- Born: Edgar Calmer July 16, 1907 Chicago, Illinois
- Died: March 9, 1986 (aged 78) New York City
- Occupation: Journalist

= Ned Calmer =

American journalist and writer (1907–1986)

Ned Calmer (July 16, 1907 – March 9, 1986) was a Chicago-born American journalist and writer. He was a long-time CBS News analyst and close associate of Edward R. Murrow.

==Early years==
Calmer was born Edgar Calmer in Chicago, Illinois. He attended the University of Virginia.

==Work At CBS==
===Radio===
Calmer was hired by Edward R. Murrow to work for CBS in 1940. He worked abroad and in the United States as a member of the war time news team known as Murrow's Boys. Other notable members include Charles Collingwood, William L. Shirer, Richard C. Hottelet and Larry LeSueur.

During his tenure at CBS Calmer also hosted the CBS World News Roundup. The radio show began on March 13, 1938, in response to growing tensions in Europe.

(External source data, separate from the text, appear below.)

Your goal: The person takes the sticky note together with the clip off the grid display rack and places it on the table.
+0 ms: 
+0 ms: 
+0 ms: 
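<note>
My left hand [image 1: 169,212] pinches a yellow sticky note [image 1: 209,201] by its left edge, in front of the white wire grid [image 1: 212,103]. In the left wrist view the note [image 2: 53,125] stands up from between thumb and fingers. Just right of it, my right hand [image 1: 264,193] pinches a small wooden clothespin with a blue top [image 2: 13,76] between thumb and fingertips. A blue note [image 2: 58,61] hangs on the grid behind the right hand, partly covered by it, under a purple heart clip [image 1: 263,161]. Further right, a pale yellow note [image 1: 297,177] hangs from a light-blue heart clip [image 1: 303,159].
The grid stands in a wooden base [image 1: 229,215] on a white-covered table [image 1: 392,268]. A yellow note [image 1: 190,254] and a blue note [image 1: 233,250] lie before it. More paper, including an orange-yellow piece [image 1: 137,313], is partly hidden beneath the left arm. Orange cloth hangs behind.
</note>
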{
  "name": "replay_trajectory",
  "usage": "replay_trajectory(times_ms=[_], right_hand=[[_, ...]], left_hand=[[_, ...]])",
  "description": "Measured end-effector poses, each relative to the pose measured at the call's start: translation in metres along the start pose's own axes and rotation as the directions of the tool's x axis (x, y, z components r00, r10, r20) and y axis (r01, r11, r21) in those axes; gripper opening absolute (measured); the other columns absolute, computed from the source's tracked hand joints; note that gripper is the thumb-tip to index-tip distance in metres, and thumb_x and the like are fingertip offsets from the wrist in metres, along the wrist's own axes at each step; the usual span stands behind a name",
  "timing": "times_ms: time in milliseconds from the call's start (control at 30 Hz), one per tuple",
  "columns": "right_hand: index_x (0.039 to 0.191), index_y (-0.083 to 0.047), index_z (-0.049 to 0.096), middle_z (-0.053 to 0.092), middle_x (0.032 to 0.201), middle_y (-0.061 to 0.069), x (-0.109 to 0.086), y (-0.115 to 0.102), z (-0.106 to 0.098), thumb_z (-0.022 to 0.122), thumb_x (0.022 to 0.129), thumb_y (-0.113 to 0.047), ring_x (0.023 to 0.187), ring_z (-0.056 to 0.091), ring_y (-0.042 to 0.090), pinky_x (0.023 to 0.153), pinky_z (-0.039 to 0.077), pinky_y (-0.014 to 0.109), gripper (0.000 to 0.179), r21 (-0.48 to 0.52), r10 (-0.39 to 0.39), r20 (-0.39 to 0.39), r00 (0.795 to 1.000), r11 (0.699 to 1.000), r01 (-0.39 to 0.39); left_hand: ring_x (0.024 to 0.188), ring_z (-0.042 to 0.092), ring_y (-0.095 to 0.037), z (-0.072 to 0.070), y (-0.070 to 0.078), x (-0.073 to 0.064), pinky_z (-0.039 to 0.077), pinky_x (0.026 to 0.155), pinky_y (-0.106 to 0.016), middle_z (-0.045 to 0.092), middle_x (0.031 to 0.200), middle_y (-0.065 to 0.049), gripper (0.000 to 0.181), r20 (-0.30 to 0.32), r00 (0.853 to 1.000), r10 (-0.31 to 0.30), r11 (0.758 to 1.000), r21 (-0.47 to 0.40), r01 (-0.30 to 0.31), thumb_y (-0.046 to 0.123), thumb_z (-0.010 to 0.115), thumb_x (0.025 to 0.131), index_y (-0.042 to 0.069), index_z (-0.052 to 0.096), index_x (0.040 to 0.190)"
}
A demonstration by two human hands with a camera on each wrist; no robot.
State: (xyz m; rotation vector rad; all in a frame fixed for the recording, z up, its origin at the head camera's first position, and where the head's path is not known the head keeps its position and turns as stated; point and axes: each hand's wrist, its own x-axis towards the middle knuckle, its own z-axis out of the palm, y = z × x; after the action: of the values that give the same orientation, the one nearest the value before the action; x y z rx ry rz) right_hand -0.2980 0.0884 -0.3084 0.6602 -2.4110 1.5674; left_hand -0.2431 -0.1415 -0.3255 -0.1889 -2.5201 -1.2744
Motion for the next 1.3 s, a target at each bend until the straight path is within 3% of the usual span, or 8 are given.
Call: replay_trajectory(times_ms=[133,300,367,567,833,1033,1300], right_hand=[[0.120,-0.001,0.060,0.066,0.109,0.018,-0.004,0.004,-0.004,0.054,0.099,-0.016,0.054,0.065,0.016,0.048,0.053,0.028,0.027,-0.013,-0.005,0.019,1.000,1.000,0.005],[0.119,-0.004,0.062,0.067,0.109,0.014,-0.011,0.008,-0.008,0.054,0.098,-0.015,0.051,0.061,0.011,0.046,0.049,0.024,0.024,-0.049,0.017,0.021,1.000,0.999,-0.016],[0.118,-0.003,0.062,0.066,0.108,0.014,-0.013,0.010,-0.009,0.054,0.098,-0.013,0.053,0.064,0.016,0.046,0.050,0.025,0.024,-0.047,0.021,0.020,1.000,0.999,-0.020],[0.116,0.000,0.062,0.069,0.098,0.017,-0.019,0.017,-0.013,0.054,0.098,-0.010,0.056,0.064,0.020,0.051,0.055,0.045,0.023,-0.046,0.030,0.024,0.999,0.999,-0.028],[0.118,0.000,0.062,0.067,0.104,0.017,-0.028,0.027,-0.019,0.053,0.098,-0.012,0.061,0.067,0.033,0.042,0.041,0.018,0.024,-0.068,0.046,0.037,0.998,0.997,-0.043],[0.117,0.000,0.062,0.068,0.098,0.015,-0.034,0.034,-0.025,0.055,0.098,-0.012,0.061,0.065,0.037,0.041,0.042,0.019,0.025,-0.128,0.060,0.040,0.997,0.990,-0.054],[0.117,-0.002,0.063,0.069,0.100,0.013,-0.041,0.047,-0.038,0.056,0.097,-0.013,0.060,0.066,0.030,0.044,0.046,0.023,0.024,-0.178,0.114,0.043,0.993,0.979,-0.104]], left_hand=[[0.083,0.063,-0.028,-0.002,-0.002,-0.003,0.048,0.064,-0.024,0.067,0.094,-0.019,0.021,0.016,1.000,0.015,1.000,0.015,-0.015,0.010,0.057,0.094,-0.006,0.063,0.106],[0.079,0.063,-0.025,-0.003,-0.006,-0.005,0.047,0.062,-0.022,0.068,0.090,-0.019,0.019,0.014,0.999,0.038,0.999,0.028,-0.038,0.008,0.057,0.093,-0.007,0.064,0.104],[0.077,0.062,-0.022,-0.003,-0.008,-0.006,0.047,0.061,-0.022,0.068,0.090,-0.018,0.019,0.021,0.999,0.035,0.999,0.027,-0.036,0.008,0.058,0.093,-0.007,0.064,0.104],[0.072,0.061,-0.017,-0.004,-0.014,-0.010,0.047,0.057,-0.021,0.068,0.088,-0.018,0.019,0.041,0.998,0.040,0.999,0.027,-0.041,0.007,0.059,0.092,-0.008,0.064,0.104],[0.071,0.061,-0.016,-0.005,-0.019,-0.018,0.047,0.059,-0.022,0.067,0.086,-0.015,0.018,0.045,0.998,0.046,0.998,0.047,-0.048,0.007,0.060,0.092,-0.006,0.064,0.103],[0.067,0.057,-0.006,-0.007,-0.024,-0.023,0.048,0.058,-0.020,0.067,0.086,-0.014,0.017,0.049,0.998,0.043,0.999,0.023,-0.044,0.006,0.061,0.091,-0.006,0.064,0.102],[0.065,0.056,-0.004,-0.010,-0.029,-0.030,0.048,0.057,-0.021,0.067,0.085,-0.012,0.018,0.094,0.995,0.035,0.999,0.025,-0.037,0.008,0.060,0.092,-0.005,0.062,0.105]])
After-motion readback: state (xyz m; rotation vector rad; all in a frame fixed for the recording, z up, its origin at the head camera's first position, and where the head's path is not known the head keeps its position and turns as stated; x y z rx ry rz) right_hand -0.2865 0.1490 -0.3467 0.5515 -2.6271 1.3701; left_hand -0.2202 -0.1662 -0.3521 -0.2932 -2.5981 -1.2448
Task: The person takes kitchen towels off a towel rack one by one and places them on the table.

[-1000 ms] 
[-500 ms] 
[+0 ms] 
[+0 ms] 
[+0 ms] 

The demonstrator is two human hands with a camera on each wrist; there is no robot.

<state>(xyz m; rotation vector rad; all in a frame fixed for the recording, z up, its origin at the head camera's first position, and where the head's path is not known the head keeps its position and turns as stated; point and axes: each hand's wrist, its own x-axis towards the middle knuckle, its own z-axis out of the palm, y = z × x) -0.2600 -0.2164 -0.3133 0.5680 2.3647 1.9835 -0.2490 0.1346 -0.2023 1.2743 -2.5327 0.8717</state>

It was originally hosted by veteran newsman Robert Trout and included short wave reports from London, Paris, Vienna, Rome and Berlin.

In addition to Trout and Calmer several other notable Murrow's Boys and journalists hosted and rose to prominence through CBS World News Roundup. They include Eric Sevareid, Charles Collingwood, Howard K. Smith, Bill Lynch and Winston Burdett.

===Television===
Calmer had a limited-run prime-time interview program, In the First Person in 1950, and he was the newsman on Good Morning in 1956–1957. He was also seen at times on CBS Views the Press, See It Now, and You Are There.

==Other work==
From 1927 Calmer worked for seven years at various European publications. Those included the Paris Tribune and the Paris Herald which were the European editions of the Chicago Tribune and the New York Herald.

==Books==

Calmer was an accomplished writer and novelist in addition to his journalistic career. His first novel, Beyond the Street, was published in 1934 by Little, Brown and Company. During his time in Paris, Calmer became a friend of Ernest Hemingway, who offered him advice on writing and also helped finance a trip back to the United States for Calmer and his wife and daughter. Calmer authored more than a dozen other books during his lifetime, including The Strange Land (1950), about combat in Europe, The Anchorman (1970), on the influence of television, and The Winds of Montauk (1980), a family story.